───── Source data
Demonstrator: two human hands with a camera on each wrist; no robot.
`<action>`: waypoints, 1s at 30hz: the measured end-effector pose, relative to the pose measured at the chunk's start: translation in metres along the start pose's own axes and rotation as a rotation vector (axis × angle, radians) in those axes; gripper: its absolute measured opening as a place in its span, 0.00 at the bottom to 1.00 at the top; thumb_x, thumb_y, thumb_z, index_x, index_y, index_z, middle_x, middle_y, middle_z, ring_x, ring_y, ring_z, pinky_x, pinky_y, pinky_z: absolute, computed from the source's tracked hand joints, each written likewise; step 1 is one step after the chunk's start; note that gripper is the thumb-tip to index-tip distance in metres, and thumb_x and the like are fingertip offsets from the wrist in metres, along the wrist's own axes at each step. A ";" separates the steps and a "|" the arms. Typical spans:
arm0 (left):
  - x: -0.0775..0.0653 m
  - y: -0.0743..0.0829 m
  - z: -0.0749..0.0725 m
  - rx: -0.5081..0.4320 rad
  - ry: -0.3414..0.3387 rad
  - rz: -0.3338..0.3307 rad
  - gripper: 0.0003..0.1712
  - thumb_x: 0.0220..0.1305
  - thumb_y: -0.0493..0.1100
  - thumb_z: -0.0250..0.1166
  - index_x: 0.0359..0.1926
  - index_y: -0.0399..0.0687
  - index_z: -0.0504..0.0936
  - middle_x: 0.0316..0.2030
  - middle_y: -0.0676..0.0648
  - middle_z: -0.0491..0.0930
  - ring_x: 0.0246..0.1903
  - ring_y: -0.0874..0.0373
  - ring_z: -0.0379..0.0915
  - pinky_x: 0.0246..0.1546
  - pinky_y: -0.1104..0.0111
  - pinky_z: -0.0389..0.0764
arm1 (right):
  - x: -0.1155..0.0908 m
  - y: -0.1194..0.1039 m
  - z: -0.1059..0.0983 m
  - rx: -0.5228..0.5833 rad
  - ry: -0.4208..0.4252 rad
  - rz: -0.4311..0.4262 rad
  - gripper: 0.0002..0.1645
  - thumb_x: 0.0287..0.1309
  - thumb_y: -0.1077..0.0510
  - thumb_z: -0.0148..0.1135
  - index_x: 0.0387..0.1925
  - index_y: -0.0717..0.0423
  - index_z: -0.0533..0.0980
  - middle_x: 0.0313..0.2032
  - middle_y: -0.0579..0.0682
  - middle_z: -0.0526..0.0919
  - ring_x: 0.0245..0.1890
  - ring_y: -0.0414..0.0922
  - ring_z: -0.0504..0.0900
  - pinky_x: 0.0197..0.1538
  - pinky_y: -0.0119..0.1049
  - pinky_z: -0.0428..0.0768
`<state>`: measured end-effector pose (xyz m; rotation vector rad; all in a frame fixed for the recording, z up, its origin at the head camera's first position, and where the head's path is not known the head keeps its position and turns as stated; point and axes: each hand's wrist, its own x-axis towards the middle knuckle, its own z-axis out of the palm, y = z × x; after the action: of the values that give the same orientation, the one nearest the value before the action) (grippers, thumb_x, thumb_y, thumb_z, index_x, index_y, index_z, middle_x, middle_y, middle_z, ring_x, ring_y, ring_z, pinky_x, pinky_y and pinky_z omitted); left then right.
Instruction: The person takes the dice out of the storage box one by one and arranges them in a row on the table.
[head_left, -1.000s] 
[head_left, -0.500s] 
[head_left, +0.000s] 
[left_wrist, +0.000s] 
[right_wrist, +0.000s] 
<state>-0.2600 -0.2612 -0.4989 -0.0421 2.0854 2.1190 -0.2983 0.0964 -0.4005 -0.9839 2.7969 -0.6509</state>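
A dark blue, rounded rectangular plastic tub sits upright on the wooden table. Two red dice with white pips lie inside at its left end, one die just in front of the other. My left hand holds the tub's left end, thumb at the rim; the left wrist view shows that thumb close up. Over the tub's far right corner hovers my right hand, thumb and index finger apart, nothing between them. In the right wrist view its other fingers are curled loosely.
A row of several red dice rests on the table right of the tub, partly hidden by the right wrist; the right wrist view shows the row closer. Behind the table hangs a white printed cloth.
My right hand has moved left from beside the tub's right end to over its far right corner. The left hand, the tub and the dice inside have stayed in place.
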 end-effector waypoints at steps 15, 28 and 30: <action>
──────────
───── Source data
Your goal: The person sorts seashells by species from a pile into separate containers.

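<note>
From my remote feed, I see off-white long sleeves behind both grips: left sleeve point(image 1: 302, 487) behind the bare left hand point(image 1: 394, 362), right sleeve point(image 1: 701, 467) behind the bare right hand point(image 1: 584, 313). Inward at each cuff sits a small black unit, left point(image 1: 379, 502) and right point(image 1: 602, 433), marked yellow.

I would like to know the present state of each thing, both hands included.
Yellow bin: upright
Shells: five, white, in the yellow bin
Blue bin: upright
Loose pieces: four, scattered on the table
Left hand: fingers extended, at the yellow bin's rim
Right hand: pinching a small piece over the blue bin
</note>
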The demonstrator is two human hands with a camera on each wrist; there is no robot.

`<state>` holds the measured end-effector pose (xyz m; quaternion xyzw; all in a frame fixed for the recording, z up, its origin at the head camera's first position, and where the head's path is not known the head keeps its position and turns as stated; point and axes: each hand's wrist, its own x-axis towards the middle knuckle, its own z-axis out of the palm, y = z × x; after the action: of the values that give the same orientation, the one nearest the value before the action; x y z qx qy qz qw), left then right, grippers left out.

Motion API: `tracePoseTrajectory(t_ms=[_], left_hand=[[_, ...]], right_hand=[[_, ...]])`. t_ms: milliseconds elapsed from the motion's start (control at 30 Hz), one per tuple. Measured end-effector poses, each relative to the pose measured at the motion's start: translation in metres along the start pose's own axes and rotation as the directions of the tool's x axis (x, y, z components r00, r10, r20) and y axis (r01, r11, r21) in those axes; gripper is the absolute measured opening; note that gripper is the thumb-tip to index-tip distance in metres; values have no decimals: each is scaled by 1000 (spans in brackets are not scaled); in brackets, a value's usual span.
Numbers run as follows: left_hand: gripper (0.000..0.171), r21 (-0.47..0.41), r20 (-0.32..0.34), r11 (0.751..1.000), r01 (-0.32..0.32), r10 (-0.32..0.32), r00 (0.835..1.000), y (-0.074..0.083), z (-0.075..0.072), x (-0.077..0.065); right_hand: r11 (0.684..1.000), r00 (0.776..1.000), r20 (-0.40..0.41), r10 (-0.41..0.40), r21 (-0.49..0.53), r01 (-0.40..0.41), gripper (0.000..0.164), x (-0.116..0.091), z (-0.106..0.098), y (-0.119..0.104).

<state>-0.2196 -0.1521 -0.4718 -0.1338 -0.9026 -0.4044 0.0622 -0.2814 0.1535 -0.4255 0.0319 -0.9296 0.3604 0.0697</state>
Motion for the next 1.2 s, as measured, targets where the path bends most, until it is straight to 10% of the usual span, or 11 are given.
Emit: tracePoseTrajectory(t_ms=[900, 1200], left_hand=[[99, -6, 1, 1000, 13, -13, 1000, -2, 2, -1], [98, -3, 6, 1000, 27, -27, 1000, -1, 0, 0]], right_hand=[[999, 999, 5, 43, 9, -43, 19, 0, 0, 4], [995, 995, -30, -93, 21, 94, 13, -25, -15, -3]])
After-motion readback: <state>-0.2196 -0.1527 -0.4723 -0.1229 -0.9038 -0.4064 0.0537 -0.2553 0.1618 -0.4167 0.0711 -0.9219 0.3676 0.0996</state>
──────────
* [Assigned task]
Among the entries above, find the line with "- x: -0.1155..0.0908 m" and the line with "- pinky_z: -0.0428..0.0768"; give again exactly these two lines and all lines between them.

* [Answer to this task]
  - x: -0.1155..0.0908 m
  - y: -0.1194..0.1039 m
  - z: -0.1059..0.0983 m
  - rx: -0.5228..0.5833 rad
  - ry: -0.4208..0.4252 rad
  - rz: -0.4311..0.4262 rad
  - gripper: 0.0002..0.1645
  - thumb_x: 0.0287..0.1309
  - thumb_y: -0.1077..0.0510
  - thumb_z: -0.0148..0.1135
  - index_x: 0.0387..0.1925
  - index_y: -0.0717..0.0423
  - index_z: -0.0533..0.0980
  - middle_x: 0.0313..0.2032
  - middle_y: -0.0579..0.0682
  - middle_z: -0.0526..0.0919
  - ring_x: 0.0245..0.1890
  - ring_y: -0.0414..0.0922
  - ring_z: -0.0504..0.0900
  - pinky_x: 0.0197..0.1538
  - pinky_y: -0.0119..0.1049
  - pinky_z: -0.0428..0.0768

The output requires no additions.